• _What you need to do_
What is needed is an exact copy of all the entries.
#### Material for the task
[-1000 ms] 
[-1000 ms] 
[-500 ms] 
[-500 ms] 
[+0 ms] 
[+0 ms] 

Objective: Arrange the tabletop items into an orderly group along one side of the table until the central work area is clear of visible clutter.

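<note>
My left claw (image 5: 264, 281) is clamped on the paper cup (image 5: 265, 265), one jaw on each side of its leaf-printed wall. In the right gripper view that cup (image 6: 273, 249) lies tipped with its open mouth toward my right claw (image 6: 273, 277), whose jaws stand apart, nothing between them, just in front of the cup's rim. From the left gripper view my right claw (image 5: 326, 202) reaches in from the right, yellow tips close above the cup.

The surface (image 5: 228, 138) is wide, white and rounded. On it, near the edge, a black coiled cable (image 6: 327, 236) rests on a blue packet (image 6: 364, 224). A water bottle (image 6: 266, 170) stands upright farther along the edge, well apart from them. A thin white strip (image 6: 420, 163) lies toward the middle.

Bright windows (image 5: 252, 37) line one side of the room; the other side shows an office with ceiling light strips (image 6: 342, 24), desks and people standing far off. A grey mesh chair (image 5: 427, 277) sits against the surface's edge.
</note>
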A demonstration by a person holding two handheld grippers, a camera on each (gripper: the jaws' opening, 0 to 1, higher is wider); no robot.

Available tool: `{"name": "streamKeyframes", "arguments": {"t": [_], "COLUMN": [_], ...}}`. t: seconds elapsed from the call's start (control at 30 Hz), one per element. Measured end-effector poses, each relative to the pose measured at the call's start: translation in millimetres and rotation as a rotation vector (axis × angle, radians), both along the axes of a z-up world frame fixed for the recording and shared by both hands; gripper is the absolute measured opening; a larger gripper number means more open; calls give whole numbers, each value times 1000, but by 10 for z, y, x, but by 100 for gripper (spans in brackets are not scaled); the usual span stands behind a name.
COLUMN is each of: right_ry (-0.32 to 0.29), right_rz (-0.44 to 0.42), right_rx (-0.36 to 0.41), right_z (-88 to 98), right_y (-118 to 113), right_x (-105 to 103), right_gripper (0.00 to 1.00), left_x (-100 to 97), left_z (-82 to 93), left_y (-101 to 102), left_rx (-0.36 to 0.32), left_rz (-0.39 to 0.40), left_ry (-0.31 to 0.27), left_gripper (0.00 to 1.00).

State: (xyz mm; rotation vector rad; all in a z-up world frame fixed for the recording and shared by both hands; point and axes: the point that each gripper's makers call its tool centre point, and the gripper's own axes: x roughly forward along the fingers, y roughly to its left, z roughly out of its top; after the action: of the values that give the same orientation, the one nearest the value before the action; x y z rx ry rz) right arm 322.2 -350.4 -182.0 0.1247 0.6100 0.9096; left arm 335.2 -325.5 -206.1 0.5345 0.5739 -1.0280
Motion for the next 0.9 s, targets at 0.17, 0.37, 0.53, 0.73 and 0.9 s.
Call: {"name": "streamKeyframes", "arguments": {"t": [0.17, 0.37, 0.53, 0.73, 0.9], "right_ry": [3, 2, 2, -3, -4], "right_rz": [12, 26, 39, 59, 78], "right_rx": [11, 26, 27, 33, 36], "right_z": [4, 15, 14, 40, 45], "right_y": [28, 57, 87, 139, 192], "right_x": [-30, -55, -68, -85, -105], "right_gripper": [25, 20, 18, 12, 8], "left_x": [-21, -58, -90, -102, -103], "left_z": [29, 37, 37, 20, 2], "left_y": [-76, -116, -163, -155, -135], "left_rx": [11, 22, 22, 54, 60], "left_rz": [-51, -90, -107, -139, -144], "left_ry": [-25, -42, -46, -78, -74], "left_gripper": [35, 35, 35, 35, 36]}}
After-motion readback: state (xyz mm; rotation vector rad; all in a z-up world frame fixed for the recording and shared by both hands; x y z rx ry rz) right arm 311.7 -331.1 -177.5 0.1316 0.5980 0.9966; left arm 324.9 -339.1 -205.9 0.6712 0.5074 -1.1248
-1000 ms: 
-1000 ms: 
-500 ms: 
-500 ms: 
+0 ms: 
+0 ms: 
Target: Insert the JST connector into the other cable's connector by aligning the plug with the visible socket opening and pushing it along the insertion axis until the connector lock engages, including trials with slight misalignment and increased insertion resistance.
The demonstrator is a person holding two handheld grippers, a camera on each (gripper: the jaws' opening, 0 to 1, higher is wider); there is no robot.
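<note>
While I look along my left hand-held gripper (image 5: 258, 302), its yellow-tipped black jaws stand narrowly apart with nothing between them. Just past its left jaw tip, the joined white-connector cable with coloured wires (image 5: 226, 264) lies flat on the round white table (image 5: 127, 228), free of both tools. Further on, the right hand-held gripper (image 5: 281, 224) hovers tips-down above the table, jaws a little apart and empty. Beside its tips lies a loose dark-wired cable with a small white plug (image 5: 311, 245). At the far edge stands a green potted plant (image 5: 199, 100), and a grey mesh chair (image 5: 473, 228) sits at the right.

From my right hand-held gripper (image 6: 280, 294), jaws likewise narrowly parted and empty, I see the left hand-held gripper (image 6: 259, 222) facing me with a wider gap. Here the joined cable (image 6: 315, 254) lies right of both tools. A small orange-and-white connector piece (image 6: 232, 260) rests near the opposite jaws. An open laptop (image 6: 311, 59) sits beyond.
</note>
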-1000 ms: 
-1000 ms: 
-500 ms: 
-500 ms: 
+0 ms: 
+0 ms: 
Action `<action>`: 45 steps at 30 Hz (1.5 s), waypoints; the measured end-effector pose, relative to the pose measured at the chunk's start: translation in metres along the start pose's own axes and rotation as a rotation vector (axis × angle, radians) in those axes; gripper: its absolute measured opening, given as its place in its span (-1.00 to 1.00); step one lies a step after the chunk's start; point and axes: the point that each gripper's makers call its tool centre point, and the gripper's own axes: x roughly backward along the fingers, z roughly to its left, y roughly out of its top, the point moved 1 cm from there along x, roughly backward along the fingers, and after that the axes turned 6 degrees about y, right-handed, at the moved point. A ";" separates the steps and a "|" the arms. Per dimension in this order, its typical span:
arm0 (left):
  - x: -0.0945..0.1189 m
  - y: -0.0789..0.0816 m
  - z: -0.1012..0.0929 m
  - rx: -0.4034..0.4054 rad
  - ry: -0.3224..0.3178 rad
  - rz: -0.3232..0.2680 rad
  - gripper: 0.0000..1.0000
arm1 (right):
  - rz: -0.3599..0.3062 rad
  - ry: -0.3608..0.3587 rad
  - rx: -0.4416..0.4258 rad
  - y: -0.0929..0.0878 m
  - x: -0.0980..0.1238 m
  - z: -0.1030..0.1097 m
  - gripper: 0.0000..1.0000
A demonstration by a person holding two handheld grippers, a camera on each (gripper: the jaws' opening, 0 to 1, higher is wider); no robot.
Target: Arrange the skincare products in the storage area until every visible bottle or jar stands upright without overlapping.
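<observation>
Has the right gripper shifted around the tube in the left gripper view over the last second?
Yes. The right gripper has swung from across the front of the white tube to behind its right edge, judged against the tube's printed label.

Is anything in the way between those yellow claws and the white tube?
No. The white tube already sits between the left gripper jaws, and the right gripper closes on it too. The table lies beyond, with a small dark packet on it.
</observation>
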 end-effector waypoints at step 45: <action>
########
• _Answer box_
[-1000 ms] 
[-1000 ms] 
[-500 ms] 
[-500 ms] 
[+0 ms] 
[+0 ms] 

Objective: Arrange the tabletop items into an orderly group along one side of the table until the central work area is clear of visible clutter.

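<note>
My left claw (image 5: 264, 281) is clamped on the paper cup (image 5: 265, 265), one jaw on each side of its leaf-printed wall. In the right gripper view that cup (image 6: 273, 249) lies tipped with its open mouth toward my right claw (image 6: 273, 277), whose jaws stand apart, nothing between them, just in front of the cup's rim. From the left gripper view my right claw (image 5: 326, 202) reaches in from the right, yellow tips close above the cup.

The surface (image 5: 228, 138) is wide, white and rounded. On it, near the edge, a black coiled cable (image 6: 327, 236) rests on a blue packet (image 6: 364, 224). A water bottle (image 6: 266, 170) stands upright farther along the edge, well apart from them. A thin white strip (image 6: 420, 163) lies toward the middle.

Bright windows (image 5: 252, 37) line one side of the room; the other side shows an office with ceiling light strips (image 6: 342, 24), desks and people standing far off. A grey mesh chair (image 5: 427, 277) sits against the surface's edge.
</note>
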A demonstration by a person holding two handheld grippers, a camera on each (gripper: the jaws' opening, 0 to 1, higher is wider); no robot.

Available tool: `{"name": "streamKeyframes", "arguments": {"t": [_], "COLUMN": [_], ...}}`. t: seconds elapsed from the call's start (control at 30 Hz), one per element. Measured end-effector poses, each relative to the pose measured at the call's start: translation in millimetres and rotation as a rotation vector (axis × angle, radians), both along the axes of a z-up world frame fixed for the recording and shared by both hands; gripper is the absolute measured opening; a larger gripper number means more open; calls give whole numbers, each value times 1000, but by 10 for z, y, x, but by 100 for gripper (spans in brackets are not scaled); the usual span stands behind a name.
COLUMN is each of: right_ry (-0.32 to 0.29), right_rz (-0.44 to 0.42), right_rx (-0.36 to 0.41), right_z (-88 to 98), right_y (-118 to 113), right_x (-105 to 103), right_gripper (0.00 to 1.00), left_x (-100 to 97), left_z (-82 to 93), left_y (-101 to 102), left_rx (-0.36 to 0.32), left_rz (-0.39 to 0.40), left_ry (-0.31 to 0.27), left_gripper (0.00 to 1.00).

State: (xyz mm; rotation vector rad; all in a z-up world frame fixed for the recording and shared by both hands; point and axes: the point that each gripper's makers call its tool centre point, and the gripper's own axes: x roughly forward along the fingers, y roughly to its left, z roughly out of its top; after the action: of the values that give the same orientation, the one nearest the value before the action; x y z rx ry rz) right arm 322.2 -350.4 -182.0 0.1247 0.6100 0.9096; left arm 335.2 -325.5 -206.1 0.5345 0.5739 -1.0280
Motion for the next 0.9 s, targets at 0.17, 0.37, 0.53, 0.73 and 0.9 s.
Call: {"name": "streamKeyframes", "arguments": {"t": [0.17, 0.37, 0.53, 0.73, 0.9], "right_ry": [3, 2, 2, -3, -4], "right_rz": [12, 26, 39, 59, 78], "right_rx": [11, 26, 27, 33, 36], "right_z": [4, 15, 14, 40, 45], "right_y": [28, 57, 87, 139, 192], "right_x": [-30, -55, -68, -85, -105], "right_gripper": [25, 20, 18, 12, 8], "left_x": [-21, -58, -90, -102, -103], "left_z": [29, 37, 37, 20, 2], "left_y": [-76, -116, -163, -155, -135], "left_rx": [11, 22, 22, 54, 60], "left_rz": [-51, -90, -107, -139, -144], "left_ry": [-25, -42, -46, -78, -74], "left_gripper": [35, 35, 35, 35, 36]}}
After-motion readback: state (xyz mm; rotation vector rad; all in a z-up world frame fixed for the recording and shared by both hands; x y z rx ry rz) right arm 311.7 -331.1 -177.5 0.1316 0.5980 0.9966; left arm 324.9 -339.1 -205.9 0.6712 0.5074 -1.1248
-1000 ms: 
-1000 ms: 
-500 ms: 
-500 ms: 
+0 ms: 
+0 ms: 
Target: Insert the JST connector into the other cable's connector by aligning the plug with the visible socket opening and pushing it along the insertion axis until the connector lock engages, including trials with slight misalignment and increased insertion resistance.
The demonstrator is a person holding two handheld grippers, a camera on each (gripper: the jaws' opening, 0 to 1, higher is wider); there is no robot.
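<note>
While I look along my left hand-held gripper (image 5: 258, 302), its yellow-tipped black jaws stand narrowly apart with nothing between them. Just past its left jaw tip, the joined white-connector cable with coloured wires (image 5: 226, 264) lies flat on the round white table (image 5: 127, 228), free of both tools. Further on, the right hand-held gripper (image 5: 281, 224) hovers tips-down above the table, jaws a little apart and empty. Beside its tips lies a loose dark-wired cable with a small white plug (image 5: 311, 245). At the far edge stands a green potted plant (image 5: 199, 100), and a grey mesh chair (image 5: 473, 228) sits at the right.

From my right hand-held gripper (image 6: 280, 294), jaws likewise narrowly parted and empty, I see the left hand-held gripper (image 6: 259, 222) facing me with a wider gap. Here the joined cable (image 6: 315, 254) lies right of both tools. A small orange-and-white connector piece (image 6: 232, 260) rests near the opposite jaws. An open laptop (image 6: 311, 59) sits beyond.
</note>
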-1000 ms: 
-1000 ms: 
-500 ms: 
-500 ms: 
+0 ms: 
+0 ms: 
Action `<action>`: 45 steps at 30 Hz (1.5 s), waypoints; the measured end-effector pose, relative to the pose measured at the chunk's start: translation in metres along the start pose's own axes and rotation as a rotation vector (axis × angle, radians) in those axes; gripper: its absolute measured opening, given as its place in its span (-1.00 to 1.00); step one lies a step after the chunk's start; point and axes: the point that each gripper's makers call its tool centre point, and the gripper's own axes: x roughly backward along the fingers, z roughly to its left, y roughly out of its top, the point moved 1 cm from there along x, roughly backward along the fingers, and after that the axes turned 6 degrees about y, right-handed, at the moved point. A ";" separates the steps and a "|" the arms. Per dimension in this order, its typical span:
arm0 (left):
  - x: -0.0945..0.1189 m
  - y: -0.0789..0.0816 m
  - z: -0.1012..0.0929 m
  - rx: -0.4034..0.4054 rad
  - ry: -0.3224..0.3178 rad
  - rz: -0.3232..0.2680 rad
  - gripper: 0.0000..1.0000
arm1 (right):
  - rz: -0.3599..0.3062 rad
  - ry: -0.3608..0.3587 rad
  - rx: -0.4416..0.4258 rad
  - y: -0.0929..0.0878 m
  - x: -0.0980..0.1238 m
  - z: -0.1030..0.1097 m
  - gripper: 0.0000..1.0000
A demonstration by a person holding two handheld grippers, a camera on each (gripper: the jaws' opening, 0 to 1, higher is wider); no robot.
Target: Arrange the skincare products in the storage area until every visible bottle or jar stands upright without overlapping.
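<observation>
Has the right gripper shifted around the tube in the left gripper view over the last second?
Yes. The right gripper has swung from across the front of the white tube to behind its right edge, judged against the tube's printed label.

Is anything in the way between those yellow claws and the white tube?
No. The white tube already sits between the left gripper jaws, and the right gripper closes on it too. The table lies beyond, with a small dark packet on it.
</observation>
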 end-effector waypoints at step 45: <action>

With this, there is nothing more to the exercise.